Posted 9:17am on Friday, Jul. 30, 2010

FORT WORTH -- Just as the Piano Texas and Mimir summer music festivals did, this week's Fort Worth Guitar Guild Music Festival highlights top-notch local and national performers who teach lessons during the day and play concerts at night.

Wednesday's recital at the Modern Art Museum of Fort Worth featured one of America's premier guitarists, Jason Vieaux. He teaches at the Cleveland Institute of Music, records and tours nationally. (He'll play Rodrigo's popular Concierto de Aranjuez with the Fort Worth Symphony Orchestra in October.)

His recital was one of the finest on any instrument I've heard in Fort Worth this year.

Vieaux's performances of classical pieces by Albeniz, Bach, Frank Martin and Leo Brouwer displayed unmatched virtuosity and poetic musicianship. His projected sound ranged from subdued whispers to aggressive roars, always with a singing, soaring tone. Articulations were precise and clear, revealing the progressive arc of melodies and the dancing pulse of underlying rhythms.

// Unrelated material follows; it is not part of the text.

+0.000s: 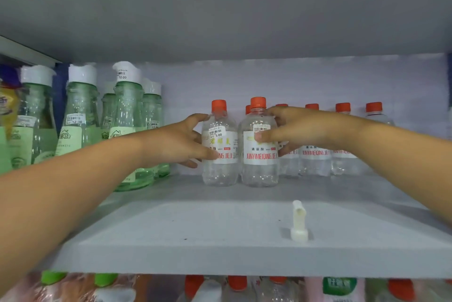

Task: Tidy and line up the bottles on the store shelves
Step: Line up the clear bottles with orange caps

His strong, unerring fingers unraveled Bach's polyphony during the Suite No. 3 for Lute, a transcription by Bach of his Suite No. 5 for Unaccompanied Cello. Notes shone with different weights and hues; melodies were alive and recalled the nuanced beauty of light reflecting off a string of pearls.

Martin's Four Short Pieces for Guitar from 1933 blended modern atonal elements with traditional dances and character pieces. In Air, traced melodies were soft but perfectly defined, like the intersecting girders of a building. Earthy, insistent Spanish music echoed in Plainte, which ended in a star-burst and shower of sparkling sound.

The three movements of Brouwer's The Black Decameron re-created chapters of a West African folk tale. Vieaux conveyed authoritative flourishes and tender love songs with effortless grace. In Pat Metheny's The Bat, music was plucked with diamond crispness against serene chords.

Vieaux's performance spun magic. Rarely has a single instrument so clearly painted such cinematic vistas and searching introspection.